--- Your assignment ---
Return, from the listing below, every line that includes "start".

━━━━

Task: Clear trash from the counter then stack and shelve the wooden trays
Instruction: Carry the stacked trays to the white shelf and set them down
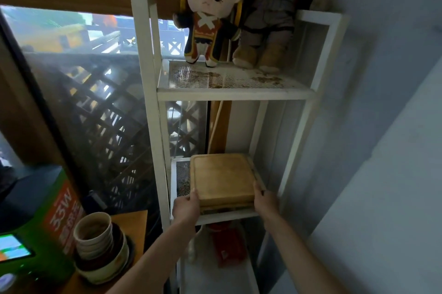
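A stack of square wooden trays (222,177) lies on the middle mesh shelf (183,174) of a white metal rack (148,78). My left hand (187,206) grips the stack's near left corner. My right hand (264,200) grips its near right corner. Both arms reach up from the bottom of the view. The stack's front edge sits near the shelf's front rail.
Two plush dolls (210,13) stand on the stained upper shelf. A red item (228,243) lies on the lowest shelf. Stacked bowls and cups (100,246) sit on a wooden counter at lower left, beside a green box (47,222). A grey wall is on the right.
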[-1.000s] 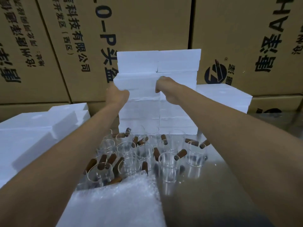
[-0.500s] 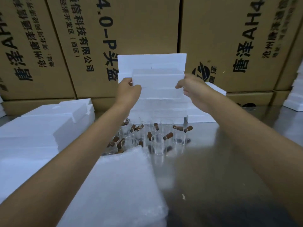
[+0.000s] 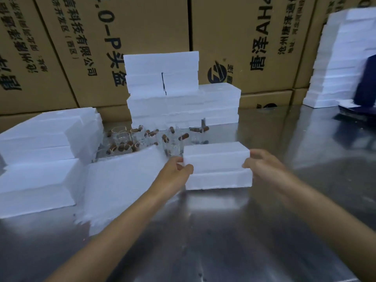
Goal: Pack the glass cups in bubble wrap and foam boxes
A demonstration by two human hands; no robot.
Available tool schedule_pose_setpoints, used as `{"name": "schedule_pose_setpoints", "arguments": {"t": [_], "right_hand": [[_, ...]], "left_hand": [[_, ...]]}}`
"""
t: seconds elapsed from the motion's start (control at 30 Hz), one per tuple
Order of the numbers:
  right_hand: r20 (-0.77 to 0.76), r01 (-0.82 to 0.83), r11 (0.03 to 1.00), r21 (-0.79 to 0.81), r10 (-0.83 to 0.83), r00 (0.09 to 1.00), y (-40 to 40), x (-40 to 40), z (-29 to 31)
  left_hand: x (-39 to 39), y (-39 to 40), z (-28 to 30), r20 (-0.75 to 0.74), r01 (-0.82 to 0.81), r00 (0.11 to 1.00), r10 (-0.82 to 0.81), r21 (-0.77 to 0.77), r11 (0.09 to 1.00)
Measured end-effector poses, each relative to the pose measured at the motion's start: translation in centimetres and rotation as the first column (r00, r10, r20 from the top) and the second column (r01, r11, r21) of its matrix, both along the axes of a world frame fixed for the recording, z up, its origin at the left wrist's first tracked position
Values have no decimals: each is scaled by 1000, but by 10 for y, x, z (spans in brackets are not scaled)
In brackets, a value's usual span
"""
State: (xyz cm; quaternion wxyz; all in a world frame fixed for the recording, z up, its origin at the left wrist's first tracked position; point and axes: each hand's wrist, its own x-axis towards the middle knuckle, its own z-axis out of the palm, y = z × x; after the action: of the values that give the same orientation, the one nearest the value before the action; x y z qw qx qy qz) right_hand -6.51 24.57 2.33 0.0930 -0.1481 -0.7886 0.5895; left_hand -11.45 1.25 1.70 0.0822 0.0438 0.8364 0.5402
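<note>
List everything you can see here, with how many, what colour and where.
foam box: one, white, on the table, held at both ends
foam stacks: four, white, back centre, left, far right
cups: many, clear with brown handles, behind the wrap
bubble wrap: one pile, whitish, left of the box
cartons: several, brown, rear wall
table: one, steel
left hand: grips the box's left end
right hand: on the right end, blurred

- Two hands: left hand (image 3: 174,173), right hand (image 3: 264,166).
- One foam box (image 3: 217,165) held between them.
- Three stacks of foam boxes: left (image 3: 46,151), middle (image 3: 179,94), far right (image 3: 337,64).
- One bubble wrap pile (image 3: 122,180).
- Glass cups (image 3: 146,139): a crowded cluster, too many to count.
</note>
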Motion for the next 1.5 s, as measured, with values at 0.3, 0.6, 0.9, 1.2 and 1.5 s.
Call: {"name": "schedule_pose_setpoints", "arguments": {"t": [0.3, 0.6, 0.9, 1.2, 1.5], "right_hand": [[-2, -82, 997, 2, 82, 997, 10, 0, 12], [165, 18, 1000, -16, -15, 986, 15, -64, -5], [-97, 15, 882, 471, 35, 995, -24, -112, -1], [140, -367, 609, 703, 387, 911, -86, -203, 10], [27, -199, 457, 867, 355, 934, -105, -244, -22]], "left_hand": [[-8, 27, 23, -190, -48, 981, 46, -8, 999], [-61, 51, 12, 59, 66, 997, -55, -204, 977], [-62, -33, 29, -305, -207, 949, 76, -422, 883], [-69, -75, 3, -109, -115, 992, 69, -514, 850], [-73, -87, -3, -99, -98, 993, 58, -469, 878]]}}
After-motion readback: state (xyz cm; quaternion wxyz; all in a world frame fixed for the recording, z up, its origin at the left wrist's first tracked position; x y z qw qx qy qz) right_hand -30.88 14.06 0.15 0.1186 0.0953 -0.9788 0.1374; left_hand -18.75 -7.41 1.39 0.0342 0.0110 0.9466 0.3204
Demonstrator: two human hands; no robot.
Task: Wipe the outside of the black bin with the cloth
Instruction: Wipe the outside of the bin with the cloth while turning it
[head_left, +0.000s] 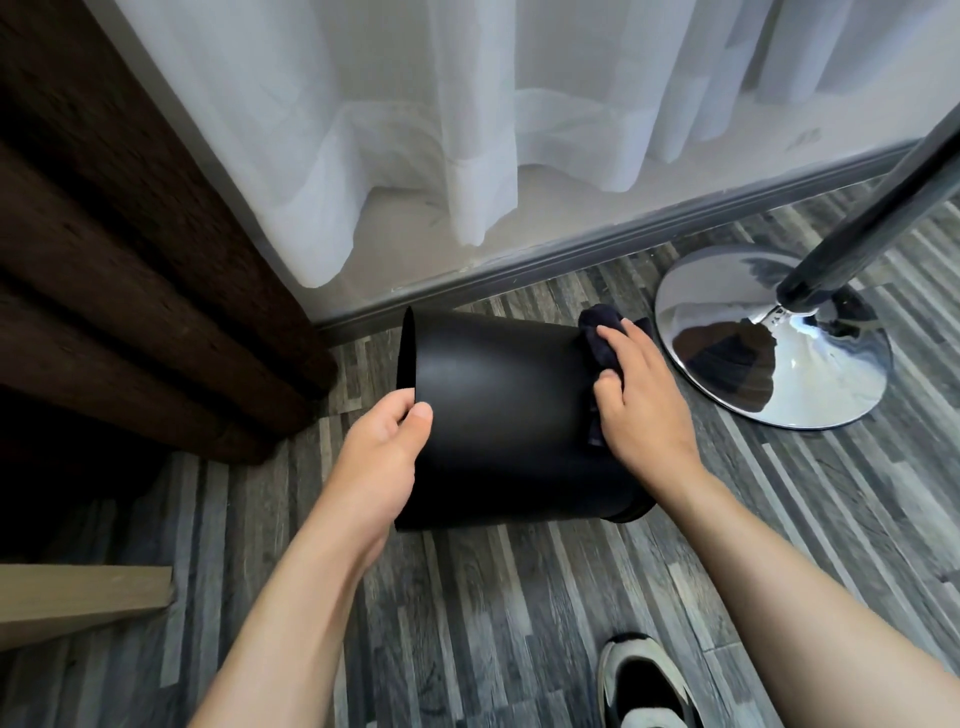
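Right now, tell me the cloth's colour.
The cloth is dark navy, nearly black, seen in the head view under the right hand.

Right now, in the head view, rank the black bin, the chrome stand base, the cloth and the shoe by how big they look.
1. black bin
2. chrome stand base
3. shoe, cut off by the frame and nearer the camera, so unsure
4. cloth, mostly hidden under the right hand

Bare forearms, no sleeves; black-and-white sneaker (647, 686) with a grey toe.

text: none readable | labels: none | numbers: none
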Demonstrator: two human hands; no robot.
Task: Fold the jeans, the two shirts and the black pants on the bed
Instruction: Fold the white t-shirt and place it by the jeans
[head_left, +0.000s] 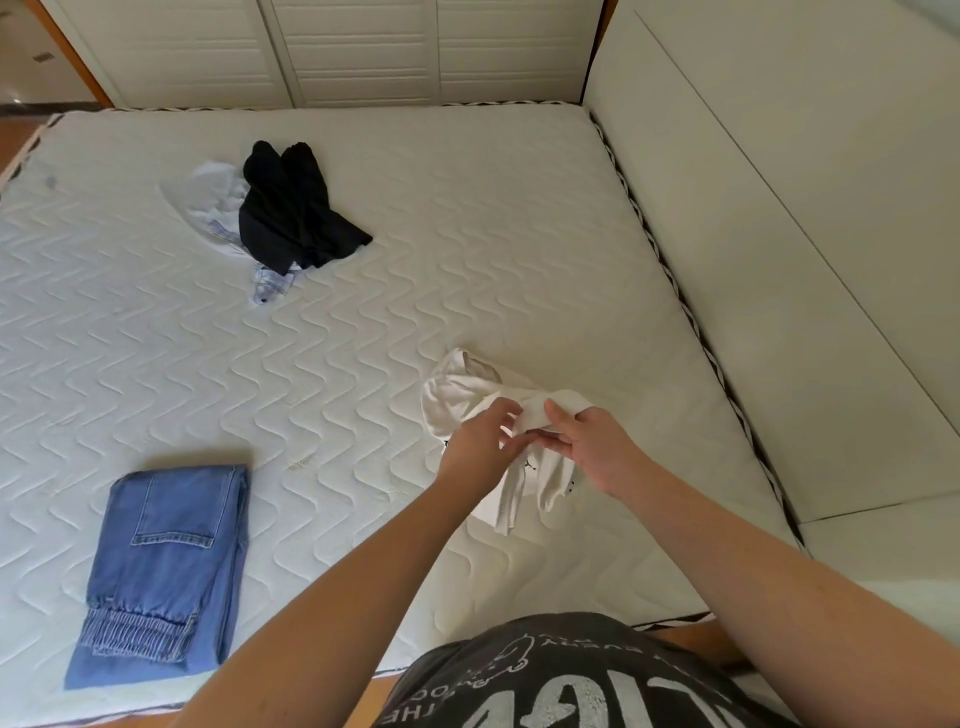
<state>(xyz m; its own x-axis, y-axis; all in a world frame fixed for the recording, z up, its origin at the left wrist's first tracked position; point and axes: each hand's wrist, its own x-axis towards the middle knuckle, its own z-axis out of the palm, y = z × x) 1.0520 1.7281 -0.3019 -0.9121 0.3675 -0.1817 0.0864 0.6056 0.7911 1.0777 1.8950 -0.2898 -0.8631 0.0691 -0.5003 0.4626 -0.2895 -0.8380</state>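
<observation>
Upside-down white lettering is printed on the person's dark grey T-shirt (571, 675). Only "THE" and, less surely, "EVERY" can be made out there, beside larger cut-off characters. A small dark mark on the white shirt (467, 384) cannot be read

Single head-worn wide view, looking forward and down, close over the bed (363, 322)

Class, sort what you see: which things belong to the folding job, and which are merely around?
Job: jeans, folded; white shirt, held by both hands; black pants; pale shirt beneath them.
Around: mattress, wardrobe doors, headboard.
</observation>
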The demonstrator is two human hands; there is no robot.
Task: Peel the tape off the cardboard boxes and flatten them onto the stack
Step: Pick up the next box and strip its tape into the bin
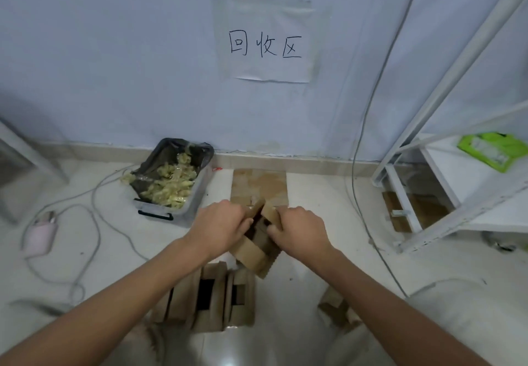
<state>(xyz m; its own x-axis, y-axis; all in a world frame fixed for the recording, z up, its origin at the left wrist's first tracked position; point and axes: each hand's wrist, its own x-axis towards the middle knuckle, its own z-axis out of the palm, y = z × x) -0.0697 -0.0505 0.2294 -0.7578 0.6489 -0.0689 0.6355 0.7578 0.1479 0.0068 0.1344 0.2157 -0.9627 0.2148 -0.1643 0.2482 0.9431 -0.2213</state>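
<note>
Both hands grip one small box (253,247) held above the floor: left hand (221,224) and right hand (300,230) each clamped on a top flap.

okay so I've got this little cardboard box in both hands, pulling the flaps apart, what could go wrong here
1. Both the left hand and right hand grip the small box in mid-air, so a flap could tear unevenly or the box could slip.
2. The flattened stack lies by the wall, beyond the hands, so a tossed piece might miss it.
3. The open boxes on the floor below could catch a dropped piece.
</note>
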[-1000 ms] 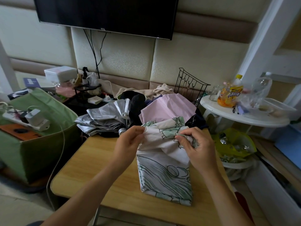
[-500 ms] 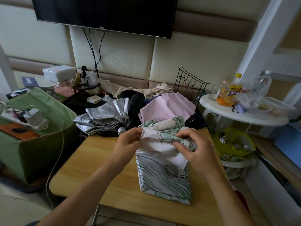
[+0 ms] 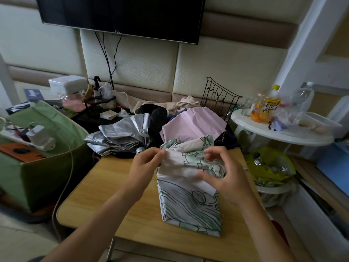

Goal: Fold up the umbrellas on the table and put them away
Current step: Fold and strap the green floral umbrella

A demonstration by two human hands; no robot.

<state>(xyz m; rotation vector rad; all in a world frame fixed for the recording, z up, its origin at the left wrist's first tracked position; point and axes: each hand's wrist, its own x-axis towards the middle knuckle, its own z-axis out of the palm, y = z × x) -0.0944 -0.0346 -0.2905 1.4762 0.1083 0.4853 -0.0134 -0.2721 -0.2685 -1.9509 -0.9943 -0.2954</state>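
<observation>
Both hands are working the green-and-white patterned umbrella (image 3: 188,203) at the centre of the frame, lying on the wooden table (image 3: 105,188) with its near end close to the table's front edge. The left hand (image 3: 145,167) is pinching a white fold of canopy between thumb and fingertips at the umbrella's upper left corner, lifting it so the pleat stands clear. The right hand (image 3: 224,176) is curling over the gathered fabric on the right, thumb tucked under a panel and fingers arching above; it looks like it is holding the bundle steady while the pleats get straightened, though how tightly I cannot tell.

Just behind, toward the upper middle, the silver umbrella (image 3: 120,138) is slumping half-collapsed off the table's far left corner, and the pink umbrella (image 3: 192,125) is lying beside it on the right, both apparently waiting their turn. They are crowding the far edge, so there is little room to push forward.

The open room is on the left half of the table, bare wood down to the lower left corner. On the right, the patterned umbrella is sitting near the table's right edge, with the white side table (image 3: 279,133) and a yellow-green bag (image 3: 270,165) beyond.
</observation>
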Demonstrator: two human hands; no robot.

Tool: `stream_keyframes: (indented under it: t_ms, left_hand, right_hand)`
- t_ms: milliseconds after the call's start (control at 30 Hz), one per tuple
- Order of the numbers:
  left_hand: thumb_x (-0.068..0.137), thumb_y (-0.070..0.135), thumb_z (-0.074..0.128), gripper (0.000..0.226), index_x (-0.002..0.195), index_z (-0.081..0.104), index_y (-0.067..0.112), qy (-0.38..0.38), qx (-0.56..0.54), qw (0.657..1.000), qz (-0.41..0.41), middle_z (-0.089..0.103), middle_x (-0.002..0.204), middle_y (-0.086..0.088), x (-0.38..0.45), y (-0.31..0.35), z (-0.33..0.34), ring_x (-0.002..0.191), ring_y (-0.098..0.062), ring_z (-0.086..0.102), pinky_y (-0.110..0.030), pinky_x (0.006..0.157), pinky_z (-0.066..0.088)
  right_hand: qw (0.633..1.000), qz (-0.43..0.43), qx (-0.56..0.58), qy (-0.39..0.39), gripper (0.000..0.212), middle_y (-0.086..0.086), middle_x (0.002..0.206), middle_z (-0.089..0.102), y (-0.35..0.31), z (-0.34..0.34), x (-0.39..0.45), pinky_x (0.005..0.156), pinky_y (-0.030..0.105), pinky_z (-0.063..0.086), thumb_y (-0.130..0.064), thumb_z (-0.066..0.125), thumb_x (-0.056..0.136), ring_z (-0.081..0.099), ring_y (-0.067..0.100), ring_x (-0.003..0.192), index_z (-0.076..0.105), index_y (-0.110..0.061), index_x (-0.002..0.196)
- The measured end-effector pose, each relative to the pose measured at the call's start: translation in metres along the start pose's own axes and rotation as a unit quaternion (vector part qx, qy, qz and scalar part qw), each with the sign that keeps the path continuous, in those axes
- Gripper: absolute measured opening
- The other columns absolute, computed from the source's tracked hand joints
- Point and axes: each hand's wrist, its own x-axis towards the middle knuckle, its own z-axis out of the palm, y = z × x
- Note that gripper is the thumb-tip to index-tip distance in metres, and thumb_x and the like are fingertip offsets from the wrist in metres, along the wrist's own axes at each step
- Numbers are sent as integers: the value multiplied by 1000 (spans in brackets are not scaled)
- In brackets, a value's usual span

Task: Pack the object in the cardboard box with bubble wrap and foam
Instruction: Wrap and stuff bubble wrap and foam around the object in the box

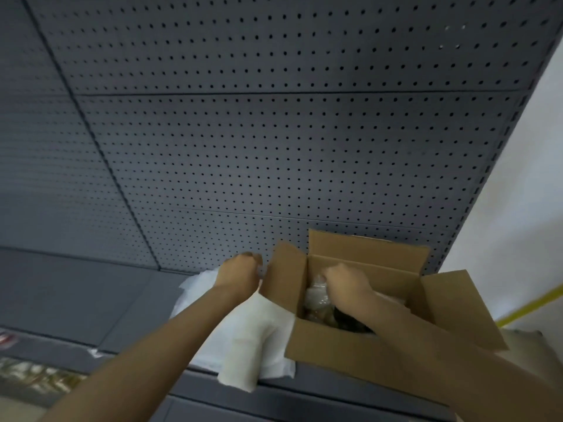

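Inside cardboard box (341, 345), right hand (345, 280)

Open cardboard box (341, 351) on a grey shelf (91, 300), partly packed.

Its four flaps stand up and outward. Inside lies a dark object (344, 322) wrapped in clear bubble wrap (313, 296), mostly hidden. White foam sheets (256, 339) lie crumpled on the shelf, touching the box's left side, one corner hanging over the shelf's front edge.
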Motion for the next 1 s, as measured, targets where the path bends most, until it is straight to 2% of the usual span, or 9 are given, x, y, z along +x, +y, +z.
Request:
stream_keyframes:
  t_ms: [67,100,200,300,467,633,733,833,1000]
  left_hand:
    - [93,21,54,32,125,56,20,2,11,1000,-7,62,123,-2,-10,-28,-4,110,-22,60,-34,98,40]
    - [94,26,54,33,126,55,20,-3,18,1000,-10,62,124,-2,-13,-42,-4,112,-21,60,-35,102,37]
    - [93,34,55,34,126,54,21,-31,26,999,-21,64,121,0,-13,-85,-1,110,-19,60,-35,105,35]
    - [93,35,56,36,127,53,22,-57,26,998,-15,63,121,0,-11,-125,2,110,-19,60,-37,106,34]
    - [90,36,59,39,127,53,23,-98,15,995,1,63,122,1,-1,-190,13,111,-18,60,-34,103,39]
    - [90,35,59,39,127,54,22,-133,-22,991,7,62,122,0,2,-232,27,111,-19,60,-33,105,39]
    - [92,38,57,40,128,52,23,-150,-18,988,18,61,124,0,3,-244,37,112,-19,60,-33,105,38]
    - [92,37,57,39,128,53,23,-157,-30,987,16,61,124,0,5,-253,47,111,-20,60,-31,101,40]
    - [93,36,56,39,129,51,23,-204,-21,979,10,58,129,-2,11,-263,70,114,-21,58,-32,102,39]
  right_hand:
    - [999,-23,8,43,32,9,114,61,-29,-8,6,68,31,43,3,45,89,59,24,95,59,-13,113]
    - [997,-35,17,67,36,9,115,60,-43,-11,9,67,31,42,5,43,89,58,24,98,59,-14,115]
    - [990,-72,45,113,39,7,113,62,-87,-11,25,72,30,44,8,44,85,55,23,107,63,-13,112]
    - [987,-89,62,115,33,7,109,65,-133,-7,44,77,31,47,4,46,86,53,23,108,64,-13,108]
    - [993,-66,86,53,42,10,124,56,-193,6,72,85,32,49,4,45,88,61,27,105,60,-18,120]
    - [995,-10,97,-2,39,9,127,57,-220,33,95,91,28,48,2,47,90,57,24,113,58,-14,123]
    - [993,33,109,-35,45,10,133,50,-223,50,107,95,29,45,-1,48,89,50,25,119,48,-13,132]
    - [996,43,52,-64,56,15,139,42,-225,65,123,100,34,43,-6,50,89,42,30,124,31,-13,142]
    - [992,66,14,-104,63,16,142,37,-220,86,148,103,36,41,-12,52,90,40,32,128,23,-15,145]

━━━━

--- Exercise result ---
t: seconds elapsed from the motion's start (control at 30 Hz), one per tuple
Measured end-effector poses, each relative to the pose measured at the motion's start: translation in centimetres and rotation as the first column (r00, r10, r20 from the top) and the second column (r01, r11, r21) of its matrix, both along the axes of a world frame fixed for the recording, z up, its origin at the left wrist's first tracked position
- t_ms: milliseconds after the call's start (control at 30 Hz), one per tuple
- The measured end-effector pose, each relative to the pose measured at the call's start: translation in metres along the start pose's own axes and rotation as a unit quaternion (vector part qx, qy, qz and scalar part qw), each with the sign that keeps the path continuous, in those axes

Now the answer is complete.